第2話 初恋の君(岡田恭一目線)

 ずっと他人に興味がなく、ゲームばかりしていた僕は、高校に入って恋をした。前の席の上柿千佳さんは僕によく話しかけてくれた。提出物の出し忘れで先生によく呼びたされていたのを見ていたらしい。明日これの提出日だよ、と期限を教えてくれるようになった。


 それから彼女とよく話すようになった。ゲームをしていることをバカにしない彼女との会話はすごく居心地が良かった。お互いの家族のことや、好きなこと、趣味などを話した。学校行事でも一緒に活動することが多く、僕と彼女の距離は自然に近づいていった。彼女の明るさや素敵な笑顔などに惹かれていった。


 彼女に惚れたら、自分に惚れてほしいと思うようになった。まずは前髪を切って顔が良く見えるようにした。やっぱりちゃんと目を見て話したかったから。それから、提出物を忘れないようにしたし、黒板消しなど日直が忘れている仕事をやったりした。またある時は、教室で僕とカップルがいた時に彼らがいちゃいちゃしたそうだったので退出したこともある。以前気にせず自分の席にいたら、カップルには周りを気にせずいちゃいちゃしてほしい、という彼女に連れ出されたことがある。その時はよく分からなかったけれど、今なら分かる。僕ももし彼女と付き合うことになったら、他の人がいるところでいちゃいちゃしたくない。

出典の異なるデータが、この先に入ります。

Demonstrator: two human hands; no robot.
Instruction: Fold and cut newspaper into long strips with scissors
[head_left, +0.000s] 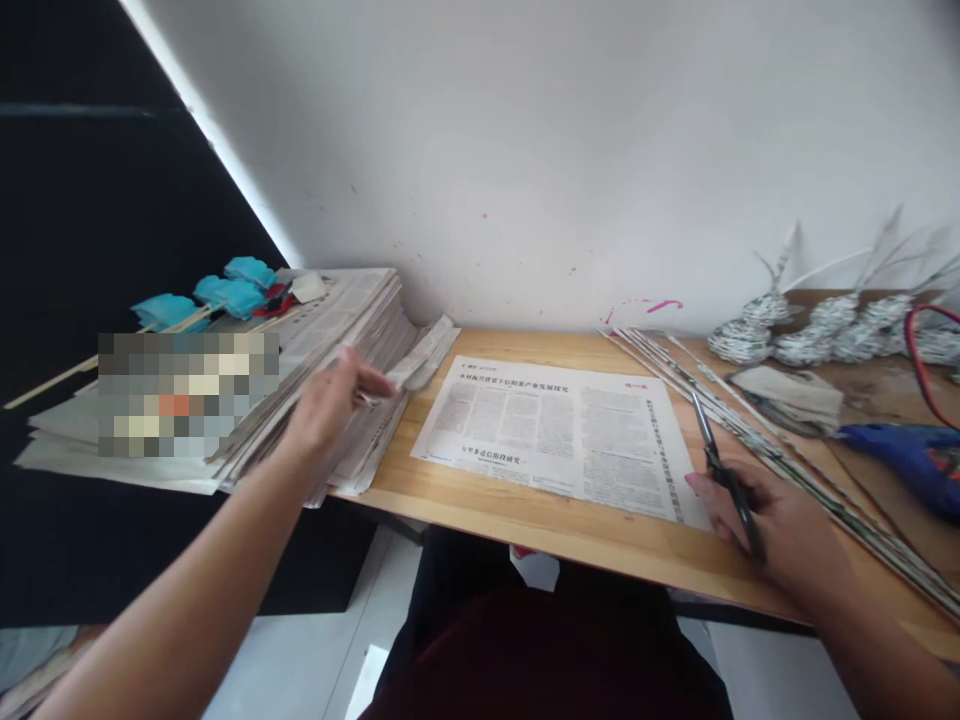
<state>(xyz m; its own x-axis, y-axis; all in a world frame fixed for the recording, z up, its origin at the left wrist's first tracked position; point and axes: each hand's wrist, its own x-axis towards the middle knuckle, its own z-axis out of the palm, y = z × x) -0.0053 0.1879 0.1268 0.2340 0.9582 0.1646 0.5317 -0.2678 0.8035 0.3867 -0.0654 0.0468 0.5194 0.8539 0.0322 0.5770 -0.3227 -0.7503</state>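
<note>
My right hand is closed around black-handled scissors, whose blades point away from me over the table. It rests at the right edge of a newspaper sheet that lies flat on the wood. On the left, my left hand is over the side of a tall newspaper stack, fingers stretched out and slightly blurred. Its fingertips are close to a folded newspaper piece; whether they touch it is unclear. Nothing can be made out between those fingers.
Thin rolled paper sticks run diagonally along the right of the wooden table. Woven paper shapes stand by the wall, with a blue tool in front. Blue wrapped bundles on sticks lie on the stack.
</note>
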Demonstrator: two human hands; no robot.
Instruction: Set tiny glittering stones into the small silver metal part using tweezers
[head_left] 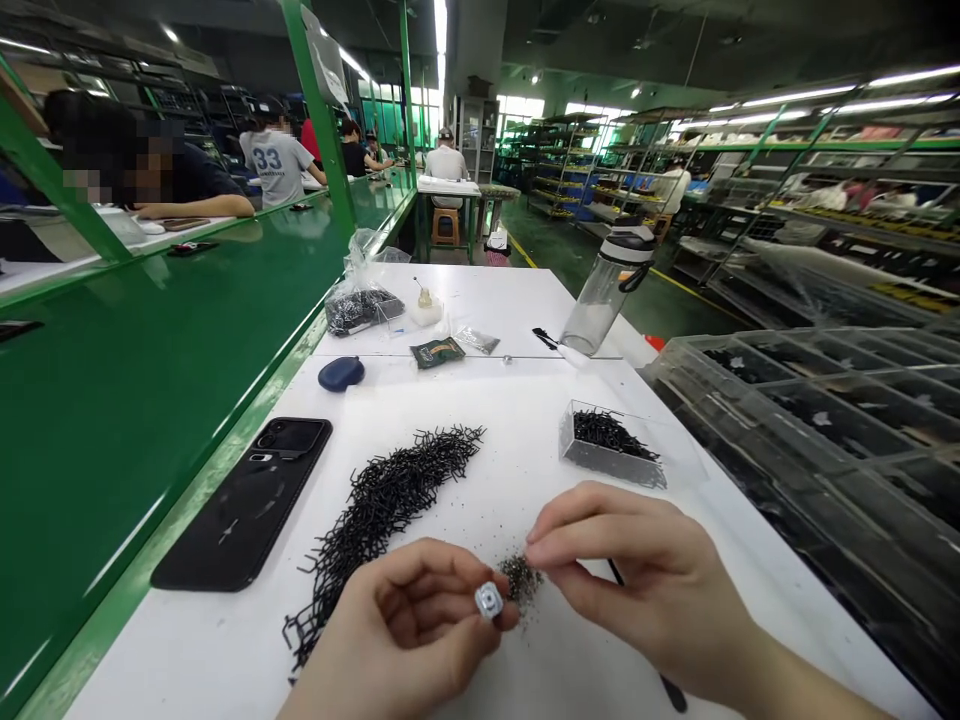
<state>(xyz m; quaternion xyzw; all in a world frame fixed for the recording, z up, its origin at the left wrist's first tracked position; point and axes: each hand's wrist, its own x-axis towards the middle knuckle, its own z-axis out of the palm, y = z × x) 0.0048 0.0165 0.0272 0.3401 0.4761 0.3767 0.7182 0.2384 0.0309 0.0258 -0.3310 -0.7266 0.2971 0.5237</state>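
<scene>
My left hand (409, 625) is closed, pinching a small silvery metal part (489, 601) with a dark hole in its end between thumb and fingertips. Just to its right, my right hand (645, 570) holds thumb and fingertips together; whatever may be between them is too small to make out. A little heap of tiny brownish bits (520, 577) lies on the white table (517, 480) between my hands. Beyond my left hand spreads a long pile of thin, bent black pieces (382, 490). A dark, slim object (673, 693) is partly hidden under my right hand.
A clear box (615, 465) of black pieces stands right, with a water bottle (604, 295) behind. A black phone (244, 510) and blue case (341, 373) lie left. A bag of black pieces (367, 305) sits farther back. Compartment trays (817, 400) flank the right edge.
</scene>
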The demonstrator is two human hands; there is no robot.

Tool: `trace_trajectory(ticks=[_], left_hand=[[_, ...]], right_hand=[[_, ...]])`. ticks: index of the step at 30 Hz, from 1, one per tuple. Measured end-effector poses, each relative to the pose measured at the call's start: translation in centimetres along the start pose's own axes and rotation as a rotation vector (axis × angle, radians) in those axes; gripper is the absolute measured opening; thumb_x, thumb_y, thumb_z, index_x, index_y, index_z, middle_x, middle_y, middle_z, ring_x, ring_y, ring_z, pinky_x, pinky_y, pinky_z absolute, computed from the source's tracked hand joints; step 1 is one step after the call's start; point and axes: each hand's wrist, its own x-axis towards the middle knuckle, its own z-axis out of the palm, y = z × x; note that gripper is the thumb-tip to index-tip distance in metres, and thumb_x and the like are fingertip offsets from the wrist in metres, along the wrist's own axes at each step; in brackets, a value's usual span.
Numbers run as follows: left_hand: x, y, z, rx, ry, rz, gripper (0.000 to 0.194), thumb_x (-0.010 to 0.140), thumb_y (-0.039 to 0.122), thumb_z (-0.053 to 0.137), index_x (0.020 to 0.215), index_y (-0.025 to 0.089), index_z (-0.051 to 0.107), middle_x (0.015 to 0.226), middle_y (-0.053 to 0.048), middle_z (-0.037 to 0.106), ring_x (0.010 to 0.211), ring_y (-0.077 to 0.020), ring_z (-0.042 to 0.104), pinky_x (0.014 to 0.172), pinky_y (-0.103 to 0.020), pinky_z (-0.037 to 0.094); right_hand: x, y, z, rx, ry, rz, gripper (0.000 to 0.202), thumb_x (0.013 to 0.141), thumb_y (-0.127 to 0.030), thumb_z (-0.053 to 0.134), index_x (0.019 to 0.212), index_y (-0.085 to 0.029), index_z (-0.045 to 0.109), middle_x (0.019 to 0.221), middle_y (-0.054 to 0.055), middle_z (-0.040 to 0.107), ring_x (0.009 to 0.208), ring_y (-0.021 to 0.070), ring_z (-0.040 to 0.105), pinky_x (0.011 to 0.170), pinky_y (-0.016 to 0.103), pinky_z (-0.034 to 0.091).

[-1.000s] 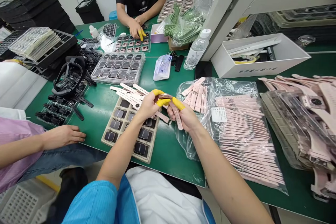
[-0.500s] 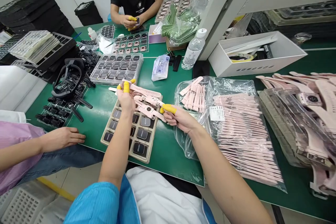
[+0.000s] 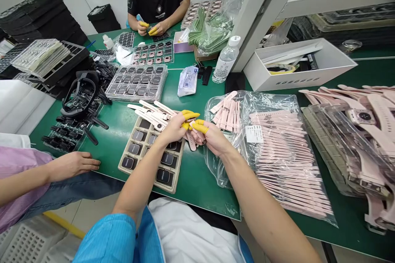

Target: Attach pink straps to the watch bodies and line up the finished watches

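Observation:
My left hand (image 3: 175,128) and my right hand (image 3: 212,136) meet over the right edge of a beige tray (image 3: 122,154), fingers closed, with yellow finger cots on. Pinched between their fingertips is a pink watch strap (image 3: 191,141), mostly hidden by the fingers; its loose end points down. In the tray lie dark square watch faces (image 3: 163,176) in their slots. Several pink-strapped watches (image 3: 148,118) rest across the tray's far part, near my left hand. To the right of my right hand, loose pink straps (image 3: 226,115) lie on a clear plastic bag.
A bag of pink straps (image 3: 284,160) covers the right side of the green table. Black watches (image 3: 82,94) and stacked clear trays (image 3: 138,80) stand left and behind. A water bottle (image 3: 226,59) and white box (image 3: 302,65) are further back. A co-worker's hand (image 3: 74,166) rests at left.
My left hand has moved right and towards me, from the watches' strap ends to my right hand. My right hand has barely shifted. The co-worker opposite has moved their hands apart.

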Motion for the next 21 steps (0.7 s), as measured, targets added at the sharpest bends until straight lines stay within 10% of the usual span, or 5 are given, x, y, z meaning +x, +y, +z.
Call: trace_trajectory(ticks=[21], left_hand=[[-0.1, 1.2, 0.2, 0.073, -0.028, -0.014, 0.043, 0.103, 0.025, 0.044, 0.141, 0.023, 0.064, 0.121, -0.010, 0.062, 0.118, -0.0239, 0.060, 0.112, -0.043, 0.049]], right_hand=[[0.3, -0.2, 0.0, 0.177, 0.061, -0.050, 0.042, 0.078, -0.046, 0.086, 0.073, -0.023, 0.051, 0.053, -0.006, 0.043, 0.043, 0.0077, 0.028, 0.040, 0.022, 0.023]])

 彼女のことが好きだと自覚してしばらくしたら、こんな噂を耳にした。『上柿さん、3年生の校内1イケメンの先輩に告白して振られたらしいよ』と。ショックだった。僕と仲良しでいい感じだと思っていたのは勘違いだったのか、と。彼女が好きになるような人はあの先輩みたいな、イケメンで明るくて周りを照らすような存在なのか、と。僕は自分の気持ちに蓋をすると決めた。


 でも彼女のことは好きだ。気持ちを出さずとも元気付けたいと思った僕は、今まで以上に優しくした。困っていたらすぐに助けたし、いたっ、と声をあげたらすぐに絆創膏をあげたりした。またある時は、彼女が好きなジュースを買って、あげたりした。それ以外に元気付ける方法が思い付かなかったが、彼女はいつも笑顔だったので、成功していると思っていた。


 その後3年生になったらクラスが離れてしまった。しかし彼女はよく僕のクラスに来て話しかけてくれた。僕も下駄箱や購買などで彼女の姿を見かけたら声を掛けるようにしていた。


 それから1年がたち卒業の日を迎えた。友達もいなく部活動にも入っていなかった僕は最後のホームルームが終わったらすぐに帰ろうとした。すると、校門を出ようとしたら彼女に呼び止められた。


「待って!」

「上柿さん? どうしたの?」

「連絡先、教えてほしい、です」

 彼女は大学合格祝いでスマホを買ってもらう予定だからまだ持っていない、と前に言っていた。だから僕たちはお互いの連絡先を交換していなかった。でも、高校卒業したら彼女のことを諦めようと思っていた僕は、彼女に連絡先を渡そうと思っていなかった。でも、彼女にこんなこと言われたら、渡したくなる。

「大学受かったらスマホ買ってもらってすぐに、もしダメだったら親に借りるかして絶対に連絡するから!」

「そんなに必死にならなくても。いいよ、ちょっと待ってね」

 僕はそう言って彼女が渡してくれたメモ用紙に連絡先を書いた。

「ありがとう! ちゃんと今月中に連絡するね! また会おうね!」

 そう言って彼女は、部活仲間と写真撮影をするからと言って、走って校舎に戻って行った。


 その時の僕は、彼女からの連絡をとても楽しみにしていた。いつ、どこに遊びに誘おうか、と浮かれていた。それにもかかわらず、いつまで経っても彼女からの連絡はなかった。